Non nasce tutto dal nulla, una scelta così lontana dallo stile di vita di un manager  ha delle radici, deve ricondurre ad una matrice. Marco aveva già anticipato l’importanza di tutto questo poco tempo prima. In quella lista delle cose buone e giuste che ad un certo punto della vita ci si ritrova a stilare – quella che si distanzia inevitabilmente dall’altra lista, delle cose ingiuste e sbagliate – Marco, ancora studente, ha già inserito l’attenzione per l’ambiente e lo sviluppo sostenibile, dedicandogli la sua ricerca di tesi.  “Volevo confutare- dice al giornalista- la tesi di coloro che, finanziati dalle multinazionali, cercano di far passare per scienza le convinzioni politiche”.

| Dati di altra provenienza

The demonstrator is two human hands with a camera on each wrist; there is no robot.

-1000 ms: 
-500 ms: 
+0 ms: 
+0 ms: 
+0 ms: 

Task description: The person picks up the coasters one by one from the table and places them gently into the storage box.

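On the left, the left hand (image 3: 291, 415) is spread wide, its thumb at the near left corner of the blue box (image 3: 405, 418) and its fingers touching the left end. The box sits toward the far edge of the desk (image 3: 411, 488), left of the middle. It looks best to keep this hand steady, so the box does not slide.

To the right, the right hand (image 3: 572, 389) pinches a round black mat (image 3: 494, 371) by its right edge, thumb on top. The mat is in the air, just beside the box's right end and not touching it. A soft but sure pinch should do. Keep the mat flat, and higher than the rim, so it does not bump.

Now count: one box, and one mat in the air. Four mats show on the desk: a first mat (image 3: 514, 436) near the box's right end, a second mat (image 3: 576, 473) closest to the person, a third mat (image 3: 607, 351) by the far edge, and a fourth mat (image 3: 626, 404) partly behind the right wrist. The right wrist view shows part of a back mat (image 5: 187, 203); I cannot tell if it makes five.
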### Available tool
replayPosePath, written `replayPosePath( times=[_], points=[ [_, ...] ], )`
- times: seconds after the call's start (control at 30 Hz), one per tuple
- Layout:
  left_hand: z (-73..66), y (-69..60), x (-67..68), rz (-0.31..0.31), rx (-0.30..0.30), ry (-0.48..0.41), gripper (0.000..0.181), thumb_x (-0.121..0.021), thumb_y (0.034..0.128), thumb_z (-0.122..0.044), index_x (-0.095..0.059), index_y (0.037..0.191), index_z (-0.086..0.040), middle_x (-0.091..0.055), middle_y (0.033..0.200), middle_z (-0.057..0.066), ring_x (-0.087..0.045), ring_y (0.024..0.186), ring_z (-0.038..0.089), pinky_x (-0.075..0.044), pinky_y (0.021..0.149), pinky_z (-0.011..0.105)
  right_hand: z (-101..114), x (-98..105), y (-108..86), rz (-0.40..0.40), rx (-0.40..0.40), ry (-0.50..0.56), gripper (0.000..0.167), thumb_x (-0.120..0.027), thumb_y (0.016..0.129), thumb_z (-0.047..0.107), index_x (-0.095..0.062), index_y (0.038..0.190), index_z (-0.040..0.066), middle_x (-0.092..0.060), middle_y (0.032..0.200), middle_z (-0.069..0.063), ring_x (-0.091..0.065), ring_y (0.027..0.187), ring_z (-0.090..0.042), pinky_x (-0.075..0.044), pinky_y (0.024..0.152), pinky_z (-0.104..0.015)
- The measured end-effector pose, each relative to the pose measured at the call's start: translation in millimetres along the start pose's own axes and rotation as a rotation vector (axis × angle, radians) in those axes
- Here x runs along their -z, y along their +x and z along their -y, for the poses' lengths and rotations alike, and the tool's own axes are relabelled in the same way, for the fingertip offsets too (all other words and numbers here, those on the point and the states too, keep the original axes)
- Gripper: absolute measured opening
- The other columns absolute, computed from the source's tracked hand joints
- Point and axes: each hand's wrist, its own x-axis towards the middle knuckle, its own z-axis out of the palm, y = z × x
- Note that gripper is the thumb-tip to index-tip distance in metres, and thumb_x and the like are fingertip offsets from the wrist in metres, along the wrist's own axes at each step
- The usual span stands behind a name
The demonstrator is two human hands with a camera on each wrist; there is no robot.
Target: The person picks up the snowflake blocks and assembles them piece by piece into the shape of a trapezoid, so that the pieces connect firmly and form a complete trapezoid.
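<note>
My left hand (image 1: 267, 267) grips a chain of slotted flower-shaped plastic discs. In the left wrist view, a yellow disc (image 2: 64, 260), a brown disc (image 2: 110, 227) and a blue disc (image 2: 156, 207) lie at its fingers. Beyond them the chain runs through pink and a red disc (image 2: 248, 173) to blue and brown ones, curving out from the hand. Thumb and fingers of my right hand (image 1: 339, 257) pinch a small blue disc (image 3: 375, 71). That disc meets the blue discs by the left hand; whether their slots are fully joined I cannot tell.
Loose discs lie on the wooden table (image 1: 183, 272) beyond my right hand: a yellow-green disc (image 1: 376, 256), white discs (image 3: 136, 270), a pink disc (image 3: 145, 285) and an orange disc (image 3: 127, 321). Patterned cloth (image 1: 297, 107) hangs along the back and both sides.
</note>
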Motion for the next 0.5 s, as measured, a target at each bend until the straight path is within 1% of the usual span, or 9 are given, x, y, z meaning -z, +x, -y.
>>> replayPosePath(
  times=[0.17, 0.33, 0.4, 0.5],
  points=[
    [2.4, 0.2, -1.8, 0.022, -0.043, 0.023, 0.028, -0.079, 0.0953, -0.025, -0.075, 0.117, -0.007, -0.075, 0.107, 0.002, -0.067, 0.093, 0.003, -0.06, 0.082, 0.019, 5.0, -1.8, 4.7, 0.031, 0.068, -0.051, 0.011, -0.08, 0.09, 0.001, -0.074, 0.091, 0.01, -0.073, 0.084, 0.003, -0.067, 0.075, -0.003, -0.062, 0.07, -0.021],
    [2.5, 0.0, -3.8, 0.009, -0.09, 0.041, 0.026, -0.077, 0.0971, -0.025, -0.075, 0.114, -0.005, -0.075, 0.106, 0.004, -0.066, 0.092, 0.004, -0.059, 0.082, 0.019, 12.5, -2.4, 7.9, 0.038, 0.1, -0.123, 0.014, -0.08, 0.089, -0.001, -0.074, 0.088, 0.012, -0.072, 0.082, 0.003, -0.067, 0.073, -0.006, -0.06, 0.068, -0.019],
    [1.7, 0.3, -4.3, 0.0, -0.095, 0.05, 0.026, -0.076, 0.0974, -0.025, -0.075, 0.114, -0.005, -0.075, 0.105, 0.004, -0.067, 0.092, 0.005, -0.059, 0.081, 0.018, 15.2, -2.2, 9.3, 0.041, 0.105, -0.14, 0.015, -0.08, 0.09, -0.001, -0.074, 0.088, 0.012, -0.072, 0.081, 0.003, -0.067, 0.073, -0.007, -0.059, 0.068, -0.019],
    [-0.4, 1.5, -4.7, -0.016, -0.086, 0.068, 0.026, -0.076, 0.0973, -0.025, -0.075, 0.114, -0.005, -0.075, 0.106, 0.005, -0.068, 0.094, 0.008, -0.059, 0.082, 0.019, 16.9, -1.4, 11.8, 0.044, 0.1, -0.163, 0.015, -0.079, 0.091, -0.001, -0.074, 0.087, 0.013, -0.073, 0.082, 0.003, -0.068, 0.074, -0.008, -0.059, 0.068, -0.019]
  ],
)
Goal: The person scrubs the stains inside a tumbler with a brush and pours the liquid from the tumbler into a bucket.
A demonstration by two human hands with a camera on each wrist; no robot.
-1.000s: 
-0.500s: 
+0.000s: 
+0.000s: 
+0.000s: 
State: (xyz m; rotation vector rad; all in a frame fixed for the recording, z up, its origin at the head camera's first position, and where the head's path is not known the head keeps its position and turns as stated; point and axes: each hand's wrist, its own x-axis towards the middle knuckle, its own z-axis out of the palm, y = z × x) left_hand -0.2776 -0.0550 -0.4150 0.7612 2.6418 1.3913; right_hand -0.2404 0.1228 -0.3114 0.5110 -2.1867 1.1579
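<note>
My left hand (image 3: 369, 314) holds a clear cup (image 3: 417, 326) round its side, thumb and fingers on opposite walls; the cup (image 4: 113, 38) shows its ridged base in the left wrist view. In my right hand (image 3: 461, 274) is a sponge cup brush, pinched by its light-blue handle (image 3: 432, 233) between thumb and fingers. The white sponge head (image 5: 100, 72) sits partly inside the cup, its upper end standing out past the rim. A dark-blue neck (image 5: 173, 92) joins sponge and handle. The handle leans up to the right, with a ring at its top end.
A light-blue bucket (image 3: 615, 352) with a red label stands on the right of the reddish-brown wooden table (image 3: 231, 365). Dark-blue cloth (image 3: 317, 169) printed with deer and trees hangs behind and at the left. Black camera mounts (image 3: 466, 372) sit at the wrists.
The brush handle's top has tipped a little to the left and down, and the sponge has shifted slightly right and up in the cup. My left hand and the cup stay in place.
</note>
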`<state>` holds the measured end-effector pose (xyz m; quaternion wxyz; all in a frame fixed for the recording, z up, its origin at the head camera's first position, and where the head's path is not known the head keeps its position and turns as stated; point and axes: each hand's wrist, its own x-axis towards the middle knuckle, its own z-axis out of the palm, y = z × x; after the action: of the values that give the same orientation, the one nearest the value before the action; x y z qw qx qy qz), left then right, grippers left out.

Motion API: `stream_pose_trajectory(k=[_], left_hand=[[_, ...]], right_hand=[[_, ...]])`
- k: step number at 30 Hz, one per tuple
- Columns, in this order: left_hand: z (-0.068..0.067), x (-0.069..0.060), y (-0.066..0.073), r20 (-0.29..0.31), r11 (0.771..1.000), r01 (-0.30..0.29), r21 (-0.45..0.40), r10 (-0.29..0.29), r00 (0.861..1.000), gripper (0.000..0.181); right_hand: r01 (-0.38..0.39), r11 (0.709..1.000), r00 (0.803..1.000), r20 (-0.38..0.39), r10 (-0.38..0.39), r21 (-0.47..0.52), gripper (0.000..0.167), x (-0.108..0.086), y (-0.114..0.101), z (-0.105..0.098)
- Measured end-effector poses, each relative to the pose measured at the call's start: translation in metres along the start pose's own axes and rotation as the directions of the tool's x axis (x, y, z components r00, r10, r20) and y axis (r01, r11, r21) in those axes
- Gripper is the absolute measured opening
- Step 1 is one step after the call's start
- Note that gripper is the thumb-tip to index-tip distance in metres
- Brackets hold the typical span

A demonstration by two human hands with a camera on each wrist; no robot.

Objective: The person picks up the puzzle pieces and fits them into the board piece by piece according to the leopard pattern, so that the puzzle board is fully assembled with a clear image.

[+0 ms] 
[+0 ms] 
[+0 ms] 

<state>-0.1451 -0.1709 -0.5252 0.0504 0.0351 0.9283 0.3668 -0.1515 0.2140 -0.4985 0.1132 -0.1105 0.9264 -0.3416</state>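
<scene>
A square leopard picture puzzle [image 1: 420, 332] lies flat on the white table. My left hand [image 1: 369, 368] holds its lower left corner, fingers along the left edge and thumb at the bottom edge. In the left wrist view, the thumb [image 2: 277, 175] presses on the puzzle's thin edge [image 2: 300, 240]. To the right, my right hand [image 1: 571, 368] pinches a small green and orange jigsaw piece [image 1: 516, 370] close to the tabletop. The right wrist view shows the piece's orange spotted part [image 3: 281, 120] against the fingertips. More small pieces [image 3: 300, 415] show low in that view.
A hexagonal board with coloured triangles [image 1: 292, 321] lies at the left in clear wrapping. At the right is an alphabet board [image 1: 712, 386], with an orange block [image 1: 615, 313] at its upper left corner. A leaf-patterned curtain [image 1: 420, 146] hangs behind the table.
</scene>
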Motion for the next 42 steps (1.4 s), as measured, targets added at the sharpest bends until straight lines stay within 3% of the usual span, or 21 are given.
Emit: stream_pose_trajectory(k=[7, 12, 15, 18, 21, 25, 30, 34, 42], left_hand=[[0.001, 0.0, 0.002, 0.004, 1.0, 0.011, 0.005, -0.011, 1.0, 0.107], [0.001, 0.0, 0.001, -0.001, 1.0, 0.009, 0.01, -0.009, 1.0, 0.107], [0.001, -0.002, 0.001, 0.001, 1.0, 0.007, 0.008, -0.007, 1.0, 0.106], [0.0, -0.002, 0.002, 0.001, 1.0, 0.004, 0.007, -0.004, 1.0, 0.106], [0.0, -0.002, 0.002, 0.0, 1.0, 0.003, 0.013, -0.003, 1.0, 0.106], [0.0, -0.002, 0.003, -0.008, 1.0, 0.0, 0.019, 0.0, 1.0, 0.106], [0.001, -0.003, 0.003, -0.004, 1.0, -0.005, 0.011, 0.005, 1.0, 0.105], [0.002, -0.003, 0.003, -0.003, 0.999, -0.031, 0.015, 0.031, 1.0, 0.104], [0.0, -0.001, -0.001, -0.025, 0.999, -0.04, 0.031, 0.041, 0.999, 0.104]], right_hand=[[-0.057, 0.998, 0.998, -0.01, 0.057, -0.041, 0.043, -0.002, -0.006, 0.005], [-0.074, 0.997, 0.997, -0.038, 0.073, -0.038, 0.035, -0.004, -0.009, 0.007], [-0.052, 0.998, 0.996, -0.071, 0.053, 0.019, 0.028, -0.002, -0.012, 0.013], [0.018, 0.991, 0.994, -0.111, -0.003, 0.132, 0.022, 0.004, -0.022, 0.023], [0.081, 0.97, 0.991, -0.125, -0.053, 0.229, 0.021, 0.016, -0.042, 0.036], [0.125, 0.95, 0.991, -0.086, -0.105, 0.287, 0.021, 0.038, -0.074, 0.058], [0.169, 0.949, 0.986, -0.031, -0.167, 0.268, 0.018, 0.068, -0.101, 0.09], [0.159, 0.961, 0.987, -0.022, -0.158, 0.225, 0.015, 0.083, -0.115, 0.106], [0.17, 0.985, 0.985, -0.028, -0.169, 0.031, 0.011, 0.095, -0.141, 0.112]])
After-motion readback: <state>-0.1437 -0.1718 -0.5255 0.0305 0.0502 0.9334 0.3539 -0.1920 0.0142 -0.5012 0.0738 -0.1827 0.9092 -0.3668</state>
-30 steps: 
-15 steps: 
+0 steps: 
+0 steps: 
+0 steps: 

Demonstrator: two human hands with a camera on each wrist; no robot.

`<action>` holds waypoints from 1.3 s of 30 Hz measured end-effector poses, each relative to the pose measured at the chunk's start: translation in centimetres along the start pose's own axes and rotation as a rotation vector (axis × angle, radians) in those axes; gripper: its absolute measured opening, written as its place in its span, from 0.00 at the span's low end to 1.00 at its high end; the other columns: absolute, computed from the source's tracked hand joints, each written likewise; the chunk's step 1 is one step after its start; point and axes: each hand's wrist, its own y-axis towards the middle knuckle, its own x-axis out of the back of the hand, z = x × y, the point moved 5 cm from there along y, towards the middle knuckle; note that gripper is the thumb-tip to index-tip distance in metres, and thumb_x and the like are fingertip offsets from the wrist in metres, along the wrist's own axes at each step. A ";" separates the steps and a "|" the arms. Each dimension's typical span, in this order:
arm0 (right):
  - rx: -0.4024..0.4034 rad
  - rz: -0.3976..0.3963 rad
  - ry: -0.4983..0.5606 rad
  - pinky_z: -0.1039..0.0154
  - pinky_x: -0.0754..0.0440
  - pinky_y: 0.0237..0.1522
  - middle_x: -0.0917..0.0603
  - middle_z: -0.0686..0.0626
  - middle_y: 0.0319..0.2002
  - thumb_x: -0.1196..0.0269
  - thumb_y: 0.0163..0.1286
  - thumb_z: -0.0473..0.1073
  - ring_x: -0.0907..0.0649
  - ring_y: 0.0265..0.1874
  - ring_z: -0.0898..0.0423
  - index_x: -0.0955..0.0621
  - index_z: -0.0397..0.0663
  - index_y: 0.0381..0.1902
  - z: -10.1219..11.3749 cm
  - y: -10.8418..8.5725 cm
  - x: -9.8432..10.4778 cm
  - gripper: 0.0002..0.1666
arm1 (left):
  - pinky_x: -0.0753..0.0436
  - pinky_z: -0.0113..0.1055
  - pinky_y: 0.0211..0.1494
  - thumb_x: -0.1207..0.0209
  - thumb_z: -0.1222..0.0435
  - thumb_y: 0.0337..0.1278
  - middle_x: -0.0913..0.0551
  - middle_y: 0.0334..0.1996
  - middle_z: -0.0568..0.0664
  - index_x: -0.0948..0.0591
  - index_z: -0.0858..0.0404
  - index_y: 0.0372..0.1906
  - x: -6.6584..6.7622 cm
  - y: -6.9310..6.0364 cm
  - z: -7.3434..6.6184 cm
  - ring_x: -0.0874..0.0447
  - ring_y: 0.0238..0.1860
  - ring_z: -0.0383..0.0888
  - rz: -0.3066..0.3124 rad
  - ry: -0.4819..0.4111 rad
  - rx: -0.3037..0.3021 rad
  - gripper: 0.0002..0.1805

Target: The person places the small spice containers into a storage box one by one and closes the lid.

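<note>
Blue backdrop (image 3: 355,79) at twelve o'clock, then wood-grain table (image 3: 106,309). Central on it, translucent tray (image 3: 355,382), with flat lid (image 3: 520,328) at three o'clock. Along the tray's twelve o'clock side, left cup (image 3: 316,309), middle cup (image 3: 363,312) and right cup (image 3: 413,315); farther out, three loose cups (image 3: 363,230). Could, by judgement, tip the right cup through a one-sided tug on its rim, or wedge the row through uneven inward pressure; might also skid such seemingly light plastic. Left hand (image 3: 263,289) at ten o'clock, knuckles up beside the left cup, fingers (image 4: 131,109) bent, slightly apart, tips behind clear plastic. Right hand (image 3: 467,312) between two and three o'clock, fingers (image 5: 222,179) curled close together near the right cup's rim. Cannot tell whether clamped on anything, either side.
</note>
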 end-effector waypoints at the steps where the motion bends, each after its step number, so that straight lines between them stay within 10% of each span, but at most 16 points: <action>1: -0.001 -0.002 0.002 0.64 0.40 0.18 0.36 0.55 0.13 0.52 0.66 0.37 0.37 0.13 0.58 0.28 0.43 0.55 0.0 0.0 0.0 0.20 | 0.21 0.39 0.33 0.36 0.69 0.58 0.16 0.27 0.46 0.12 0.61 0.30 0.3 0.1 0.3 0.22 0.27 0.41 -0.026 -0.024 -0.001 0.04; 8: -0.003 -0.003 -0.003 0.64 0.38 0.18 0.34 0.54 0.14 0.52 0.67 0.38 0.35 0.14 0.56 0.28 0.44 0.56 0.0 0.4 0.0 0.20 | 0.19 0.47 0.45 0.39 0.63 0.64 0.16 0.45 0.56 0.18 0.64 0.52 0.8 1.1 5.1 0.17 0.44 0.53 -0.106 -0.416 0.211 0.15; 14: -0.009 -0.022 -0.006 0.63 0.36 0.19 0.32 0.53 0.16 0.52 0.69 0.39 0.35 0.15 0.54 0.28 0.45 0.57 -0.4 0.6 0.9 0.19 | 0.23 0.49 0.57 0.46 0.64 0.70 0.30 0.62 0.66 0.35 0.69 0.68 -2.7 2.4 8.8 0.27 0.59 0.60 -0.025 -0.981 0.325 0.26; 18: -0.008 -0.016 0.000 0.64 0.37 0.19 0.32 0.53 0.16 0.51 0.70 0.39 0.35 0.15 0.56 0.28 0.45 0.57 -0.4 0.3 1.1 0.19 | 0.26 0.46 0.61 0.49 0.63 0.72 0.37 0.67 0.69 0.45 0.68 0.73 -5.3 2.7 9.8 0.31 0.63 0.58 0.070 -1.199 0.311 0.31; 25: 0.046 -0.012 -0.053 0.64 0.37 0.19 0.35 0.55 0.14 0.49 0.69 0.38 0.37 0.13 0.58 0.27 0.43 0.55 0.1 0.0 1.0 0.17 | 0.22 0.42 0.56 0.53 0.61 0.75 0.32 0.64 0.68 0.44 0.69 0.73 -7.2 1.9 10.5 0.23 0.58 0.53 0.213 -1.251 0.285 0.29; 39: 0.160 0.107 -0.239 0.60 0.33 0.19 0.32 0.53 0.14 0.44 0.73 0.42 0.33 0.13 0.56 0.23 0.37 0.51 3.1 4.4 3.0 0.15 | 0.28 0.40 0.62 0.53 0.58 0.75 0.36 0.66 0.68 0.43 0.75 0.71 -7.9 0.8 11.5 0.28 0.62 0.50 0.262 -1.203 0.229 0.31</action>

Una grande sfida quindi, che sembra necessitare di un passaggio obbligatorio attraverso e dentro tutto quello che, poi, si può decidere di lasciare. In una vita sommersa da agi, da comodità, da sicurezza economica e prestigio professionale, c’è chi di questo non riesce a farne la sola ragione, chi non si soddisfa di trovarne il senso più importante. Perché Marco non è solo, assolutamente no. E’ un caso italiano che sulle pagine dei giornali di oggi ha colorato l’idea di qualche penna curiosa in cerca di scoop ( sintomatico indizio del fatto che molto probabilmente, la storia sarà dimenticata quanto prima), ma di queste storie ce ne sono a decine, nel nostro paese e nel resto del mondo. Quello che ci fa venire voglia di raccontarle, non è la stravaganza della singola esperienza in se, quanto invece, il senso comune che allaccia così tante vite intorno ad un solo modo di vedere il mondo. Oltre il sapore esotico di questi bei viaggi alla ricerca del se, si alza come un vento di insoddisfazione permanente che attanaglia le esistenze di molti di noi e lo fa…nonostante tutto. Infatti, i casi più emblematici di scelte così radicali come quella di Marco, sono quasi sempre interpretati da giovani managers della grande industria, ricchi imprenditori che hanno fatto del danaro l’unica divinità degna di adorazione, benestanti di mezza età stanchi dell’ozio incondizionato e ancora, medici, professionisti, laureati che raggiunta una stabilità professionale o economica mandano in frantumi il grande sogno occidentale.

Insomma ci si chiede se una importante fetta del globo oggi ( e riserverei l’esclusiva a quella parte della popolazione terrestre per la quale la rinuncia del troppo resta una scelta e non una condizione inevitabile) non sia in verità alla ricerca di qualcosa di diverso dal  mito del danaro o del prestigio professionale. Forse insomma, “Capitalismo non docet”!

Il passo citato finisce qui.